La speranza è di poter esporre anche le tombe celtiche rinvenute presso la cascina Venina di Isengo Richiesta del gruppo archeologico Aquaria La realizzazione di un Museo Civico nella rocca sforzesca rimane il primo desiderio di Aquaria, il gruppo archeologico presieduto da Omobono Moro, che spera di poter avere ed esporre le tombe celtiche rinvenute presso la cascina Venina di Iseno, sottoposte a restauro presso la Soprintendenza. Si tratta di un ritrovamento di straordinaria importanza che darebbe particolare lustro e completezza alla visita turistica del castello. Per tutto l'anno si sono svolti incontri tra Aquaria e l'amministrazione comunale con l'intervento della Soprintendenza per giungere alla creazione di un Museo Civico di archeologia. «Purtroppo - dice il segretario di Aquaria Franco Occhio - l'amministrazione comunale non è giunta alla conclusione dell'accordo. Più di 6.000 persone hanno visto l'esposizione di reperti curata da Aquaria. Una promozione che ha interessato anche le scolaresche: sono stati fatti laboratori con gli alunni delle classi elementari di Gallignano, Soncino e Genivolta. Tra le attività più significative dello scorso anno, il buon esito della conferenza tenuta dalla soprintendente Pitcher Passi, coadiuvata dal conservatore Elena Baiguera, per illustrare i ritrovamenti della Venina di Isengo». Inaugurata la biblioteca documentaria presso la sede museale di Gallignano, è iniziata l'opera di catalogazione da parte dei volontari, per ordinare l'interessante materiale arrivato in sede da parte dei soncinesi. Il programma di livellamento di un terreno agricolo presso Casacivico, alle porte di Soncino, ha fatto immediatamente intervenire il Presidente di Aquaria Omobono Moro che ha segnalato alla Soprintendenza una vasta zona di interesse archeologico nelle vicinanze del sito nel quale verso la fine dell'ottocento è stato trovato il ripostiglio della Grandoffie i cui reperti sono tuttora esposti presso il Museo del Castello di Milano. E' terminato il consolidamento del pozzo ritrovato presso la Venina di Isengoche verrà presto esposto alla cittadinanza. Domani mattina assemblea bilancio e i programmi.

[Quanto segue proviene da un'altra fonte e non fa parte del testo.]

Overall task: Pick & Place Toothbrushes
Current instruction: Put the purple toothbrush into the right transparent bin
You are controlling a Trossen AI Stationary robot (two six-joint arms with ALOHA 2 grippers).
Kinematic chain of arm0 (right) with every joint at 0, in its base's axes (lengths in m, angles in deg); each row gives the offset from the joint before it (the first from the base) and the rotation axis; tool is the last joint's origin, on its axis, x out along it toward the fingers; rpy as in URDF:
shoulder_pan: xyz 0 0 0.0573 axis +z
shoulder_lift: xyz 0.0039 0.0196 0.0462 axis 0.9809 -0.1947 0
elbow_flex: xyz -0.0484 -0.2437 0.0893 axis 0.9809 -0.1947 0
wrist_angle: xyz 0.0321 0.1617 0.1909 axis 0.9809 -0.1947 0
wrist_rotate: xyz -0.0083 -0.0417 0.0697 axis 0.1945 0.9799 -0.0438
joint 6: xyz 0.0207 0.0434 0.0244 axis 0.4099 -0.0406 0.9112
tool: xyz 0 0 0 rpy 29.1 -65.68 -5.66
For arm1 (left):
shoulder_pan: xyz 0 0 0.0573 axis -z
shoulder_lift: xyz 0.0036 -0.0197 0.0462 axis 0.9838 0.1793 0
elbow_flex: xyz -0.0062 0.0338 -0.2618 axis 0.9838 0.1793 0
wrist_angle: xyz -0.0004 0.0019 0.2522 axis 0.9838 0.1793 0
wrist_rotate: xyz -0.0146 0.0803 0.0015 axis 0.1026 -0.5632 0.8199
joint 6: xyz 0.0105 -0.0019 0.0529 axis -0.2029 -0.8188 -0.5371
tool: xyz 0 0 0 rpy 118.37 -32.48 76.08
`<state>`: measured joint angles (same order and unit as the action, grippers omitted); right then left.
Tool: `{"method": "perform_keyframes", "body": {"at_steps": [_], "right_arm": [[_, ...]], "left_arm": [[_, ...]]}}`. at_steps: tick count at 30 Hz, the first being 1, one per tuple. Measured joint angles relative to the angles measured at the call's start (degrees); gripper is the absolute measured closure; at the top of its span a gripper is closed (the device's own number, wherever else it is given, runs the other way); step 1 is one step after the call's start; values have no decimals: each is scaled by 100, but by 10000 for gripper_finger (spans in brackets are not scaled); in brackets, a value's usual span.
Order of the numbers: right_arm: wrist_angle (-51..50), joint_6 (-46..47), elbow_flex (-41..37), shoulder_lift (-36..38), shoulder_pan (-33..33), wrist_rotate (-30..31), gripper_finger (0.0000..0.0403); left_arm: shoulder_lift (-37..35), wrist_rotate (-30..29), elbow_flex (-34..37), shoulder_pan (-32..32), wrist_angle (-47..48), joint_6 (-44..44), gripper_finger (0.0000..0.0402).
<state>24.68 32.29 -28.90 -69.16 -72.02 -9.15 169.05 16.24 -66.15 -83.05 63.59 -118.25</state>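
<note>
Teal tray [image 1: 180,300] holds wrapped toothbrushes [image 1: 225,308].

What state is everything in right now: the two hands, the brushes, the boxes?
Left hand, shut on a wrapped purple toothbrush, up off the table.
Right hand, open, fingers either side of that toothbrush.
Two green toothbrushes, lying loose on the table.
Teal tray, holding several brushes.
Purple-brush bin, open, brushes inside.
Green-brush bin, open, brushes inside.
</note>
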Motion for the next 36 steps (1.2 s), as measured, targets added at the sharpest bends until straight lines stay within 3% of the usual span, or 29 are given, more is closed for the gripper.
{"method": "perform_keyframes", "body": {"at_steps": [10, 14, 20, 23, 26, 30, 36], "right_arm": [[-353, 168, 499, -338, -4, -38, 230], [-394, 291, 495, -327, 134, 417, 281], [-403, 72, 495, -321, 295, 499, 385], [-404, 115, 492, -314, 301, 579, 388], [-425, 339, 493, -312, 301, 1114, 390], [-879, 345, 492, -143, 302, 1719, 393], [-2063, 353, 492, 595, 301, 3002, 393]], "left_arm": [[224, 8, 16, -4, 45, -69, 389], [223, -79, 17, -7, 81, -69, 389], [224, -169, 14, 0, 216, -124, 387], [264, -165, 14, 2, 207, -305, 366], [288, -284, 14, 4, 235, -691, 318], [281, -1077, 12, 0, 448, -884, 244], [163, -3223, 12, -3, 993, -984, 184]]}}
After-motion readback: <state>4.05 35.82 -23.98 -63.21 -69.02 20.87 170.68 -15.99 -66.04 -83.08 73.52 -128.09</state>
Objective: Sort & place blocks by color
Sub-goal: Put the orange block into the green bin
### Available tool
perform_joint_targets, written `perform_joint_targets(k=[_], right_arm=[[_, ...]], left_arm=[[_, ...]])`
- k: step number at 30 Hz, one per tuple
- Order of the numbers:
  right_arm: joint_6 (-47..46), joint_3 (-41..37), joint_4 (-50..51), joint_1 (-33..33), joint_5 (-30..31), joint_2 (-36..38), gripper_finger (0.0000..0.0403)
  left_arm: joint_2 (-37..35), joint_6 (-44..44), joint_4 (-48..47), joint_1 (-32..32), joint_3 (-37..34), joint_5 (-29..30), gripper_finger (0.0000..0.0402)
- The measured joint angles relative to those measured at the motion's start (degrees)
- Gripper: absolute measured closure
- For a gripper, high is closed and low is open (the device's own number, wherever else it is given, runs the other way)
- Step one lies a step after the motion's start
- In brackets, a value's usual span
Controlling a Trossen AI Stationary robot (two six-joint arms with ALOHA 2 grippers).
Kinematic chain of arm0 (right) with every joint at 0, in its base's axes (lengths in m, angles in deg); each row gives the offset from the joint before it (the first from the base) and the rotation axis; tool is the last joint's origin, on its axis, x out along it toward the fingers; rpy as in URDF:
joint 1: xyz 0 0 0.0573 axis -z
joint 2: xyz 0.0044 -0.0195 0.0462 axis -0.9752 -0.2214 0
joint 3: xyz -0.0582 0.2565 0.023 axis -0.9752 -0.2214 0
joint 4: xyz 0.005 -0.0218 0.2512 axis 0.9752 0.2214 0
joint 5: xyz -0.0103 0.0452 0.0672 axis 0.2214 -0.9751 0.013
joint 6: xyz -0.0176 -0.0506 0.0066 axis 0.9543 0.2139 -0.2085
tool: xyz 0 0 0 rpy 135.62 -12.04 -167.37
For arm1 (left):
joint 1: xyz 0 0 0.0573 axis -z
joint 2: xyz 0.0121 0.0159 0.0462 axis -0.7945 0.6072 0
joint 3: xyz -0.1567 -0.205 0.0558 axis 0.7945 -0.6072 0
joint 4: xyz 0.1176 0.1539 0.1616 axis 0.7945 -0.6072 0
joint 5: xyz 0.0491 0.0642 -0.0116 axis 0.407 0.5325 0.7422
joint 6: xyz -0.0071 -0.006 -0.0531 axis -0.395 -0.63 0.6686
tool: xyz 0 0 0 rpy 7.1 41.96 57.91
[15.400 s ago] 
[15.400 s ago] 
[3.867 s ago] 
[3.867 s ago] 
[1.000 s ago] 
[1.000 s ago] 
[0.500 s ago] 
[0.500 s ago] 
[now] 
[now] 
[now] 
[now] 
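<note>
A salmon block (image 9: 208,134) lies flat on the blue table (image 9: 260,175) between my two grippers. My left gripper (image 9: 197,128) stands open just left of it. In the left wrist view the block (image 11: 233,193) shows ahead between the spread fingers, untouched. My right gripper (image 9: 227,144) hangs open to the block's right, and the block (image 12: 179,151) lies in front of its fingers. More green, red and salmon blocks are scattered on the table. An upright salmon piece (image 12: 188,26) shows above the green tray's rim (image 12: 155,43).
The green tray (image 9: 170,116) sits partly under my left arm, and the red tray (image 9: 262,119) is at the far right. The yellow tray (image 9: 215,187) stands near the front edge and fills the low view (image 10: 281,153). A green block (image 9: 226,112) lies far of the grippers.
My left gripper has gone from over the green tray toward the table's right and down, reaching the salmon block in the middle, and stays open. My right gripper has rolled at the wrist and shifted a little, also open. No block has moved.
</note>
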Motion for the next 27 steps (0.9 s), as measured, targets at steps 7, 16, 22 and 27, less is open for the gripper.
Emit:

Soncino. Un museo dentro la rocca
Il gruppo archeologico Aquaria, presieduto da Omobono Moro, ha richiesto la realizzazione di un Museo Civico nella rocca sforzesca di Soncino. Il gruppo ha richiesto di esporre le tombe celtiche rinvenute presso la cascina Venina di Isengo, sottoposte a restauro presso la Soprintendenza. La speranza è che il Museo Civico sia realizzato e che le tombe celtiche siano esposte. Inoltre, Aquaria ha organizzato visite guidate e laboratori per le scolaresche, e ha inaugurato una biblioteca documentaria presso la sede museale di Gallignano.